This item originally appeared in the January 13, 2005 issue of The Tech Talk.
By LYDIA EARHART
More than 150,000 lives were lost Dec. 26, 2004 after a tsunami struck the coastlands of the Indian Ocean, and millions more were left homeless, hungry and injured.
People in 11 different countries have been affected by this catastrophic disaster, and organizations on campus are raising money to help the survivors of these countries.
"We just want to help those who are suffering in these countries," Pratyush Kunar, a member of the association of Indian students and a graduate student of computer science, said.
Tsunamis are caused by the movement of a fault, a fracture in the Earth's crust. When the fault movement occurs, it produces earthquakes.
If the quake disturbs the sea floor, it results in a change in water level at the surface of the ocean.

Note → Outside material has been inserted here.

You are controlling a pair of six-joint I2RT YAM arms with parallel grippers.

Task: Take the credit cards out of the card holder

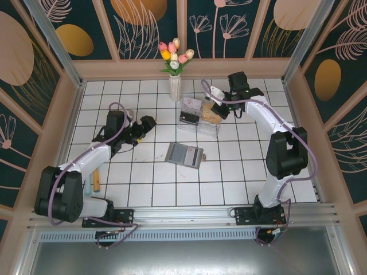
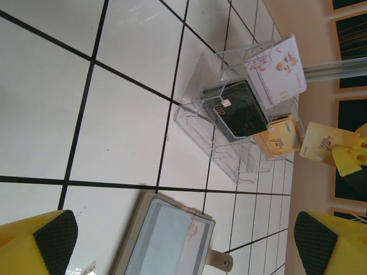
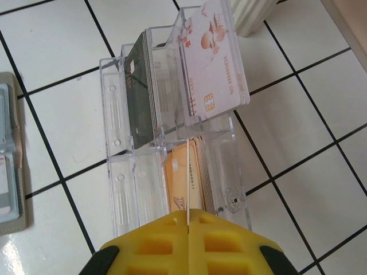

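Tan-yellow plastic credit card point(image 2: 319, 143) pinched in my right gripper point(image 3: 187, 229) over the clear plastic tray point(image 3: 117, 114), upper centre, may snag a divider and slip, I judge; the flat grey bifold card holder point(image 1: 184, 154) lies open mid-frame, left gripper point(image 1: 144, 125) spread.

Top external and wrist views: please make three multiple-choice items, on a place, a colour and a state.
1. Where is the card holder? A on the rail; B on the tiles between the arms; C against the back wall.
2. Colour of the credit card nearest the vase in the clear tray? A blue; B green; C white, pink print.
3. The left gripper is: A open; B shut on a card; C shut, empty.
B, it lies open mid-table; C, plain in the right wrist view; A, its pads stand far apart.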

According to Harold Thurman and Alan Trujillo, authors of the book "Essentials of Oceanography," every two to three years, a tsunami occurs in the world, and every 15 to 20 years, a large and extremely damaging one happens.
In the words of a professor
Dr. Gary Zumwalt, an associate professor of geosciences, said he thinks people should be aware of how and why tsunamis form.

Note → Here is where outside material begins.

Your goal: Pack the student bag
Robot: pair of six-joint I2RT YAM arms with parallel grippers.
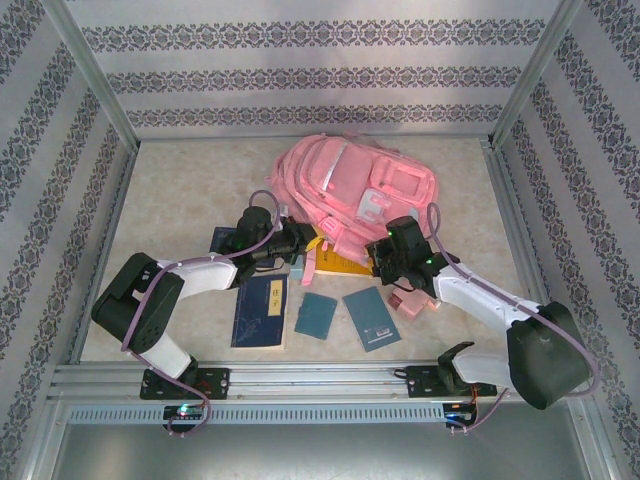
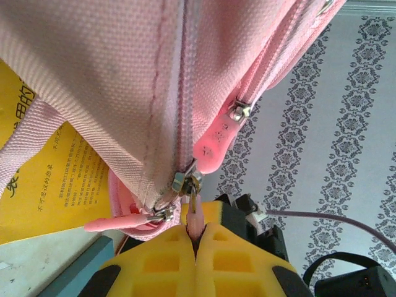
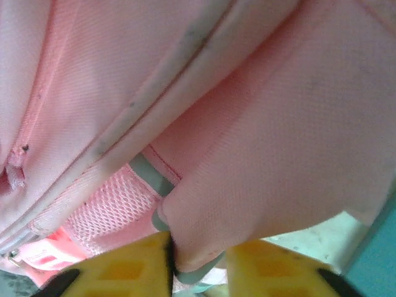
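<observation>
In the top view the student bag (image 1: 350,180) lies at the centre rear of the table (image 1: 180,200), and both wrists cover its near edge. A yellow book (image 1: 345,265) is partly hidden under the bag. Its Chinese print, seen in the left wrist view, is cut off and not legible. The dark blue book (image 1: 258,312) carries pale characters too small to read. The left arm reaches forward with its elbow low. The left gripper (image 2: 197,244) is fully closed, pinching a pink zip pull (image 2: 195,218). The right arm angles inward, and the right gripper (image 3: 198,269) is clamped on a grey-trimmed fold of bag fabric.
</observation>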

"In the simplest sense, a tsunami causes high energy waves formed by the earth's movement," Zumwalt said.
Zumwalt said the tsunami traveled too fast for people to out-run the enormous wave.
"[The disaster] is not quite that simple," Zumwalt said. "Not even the public can imagine the effects."
Although the amount of lives lost is still growing, a small number of animals were found dead.
"I spoke with the biology department about this and they said it was because the animals could sense something was about to happen," Zumwalt said.
Zumwalt said tsunamis do not happen in only one part of the world.
"Soon there will be tsunamis happening in the Atlantic," he said.
Zumwalt said in Oregon the residents have tsunami alert stations. Oregon also has tsunami evacuation routes for people who are in danger.
"In Oregon they park the buses at the grade school because they must have enough buses to transport the students to a safer area," Zumwalt said.
Zumwalt also explained the United States would be a safer place because of all the mountains.
However, Louisiana would be a good target and could suffer a massive amount of damage since the land is low.
"Japan is used to tsunamis so they have a levee so high that you can't see the ocean," Zumwalt said. "The levees were created to keep water from damaging the houses on the coast."
Zumwalt said although no one can predict when the tsunami will occur, people can be warned.
Zumwalt said since the United States is technologically more advanced than the countries that were affected by the tsunami, the United States should have an alert system that could save lives.
"An instantaneous e-mail would be a good way to warn people," Zumwalt said. "If people were warned through their cell phones it would be great because everyone has a cell phone."
According to ABC NEWS, the tsunami has destroyed a lot on land but even underneath the water, coral and habitats have been destroyed.
How to donate
Other countries' world leaders are willing to help by giving aid to these countries going through this disaster.
According to MSNBC, Austria and Germany were the first to pledge nearly $4 billion in aid. Austria and Germany's aid is the largest relief package ever given.
President Bush gave an "initial commitment" pledge of $350 million for the countries affected by the tsunami.
Tech is also striving to give contributions to the countries affected by the tsunami.
Tech's Association of Indian Students has three tables set up for Tech students to donate money to the disaster.
The tables are located in Tolliver Hall, the Student Center, Main Floor and in front of Wyly Tower.
Kunar said the money Tech students donate will go to the Direct Relief International in Santa Barbara, Calif.
"The money will go to basic needs and necessities for the survivors of the tsunami," Kunar said.
The Student Government Association and Louisiana Tech Campus Ministries are also trying to raise money.
"There is such a big need for the countries around the Indian Ocean for relief," John Aaron Matthew, president of the Baptist Collegiate Ministry and a senior family and child studies major, said.
Donations can be given to any of the Tech campus ministries or to SGA.
Matthew said, "[Taking donations] seemed like the right thing to do in a small way."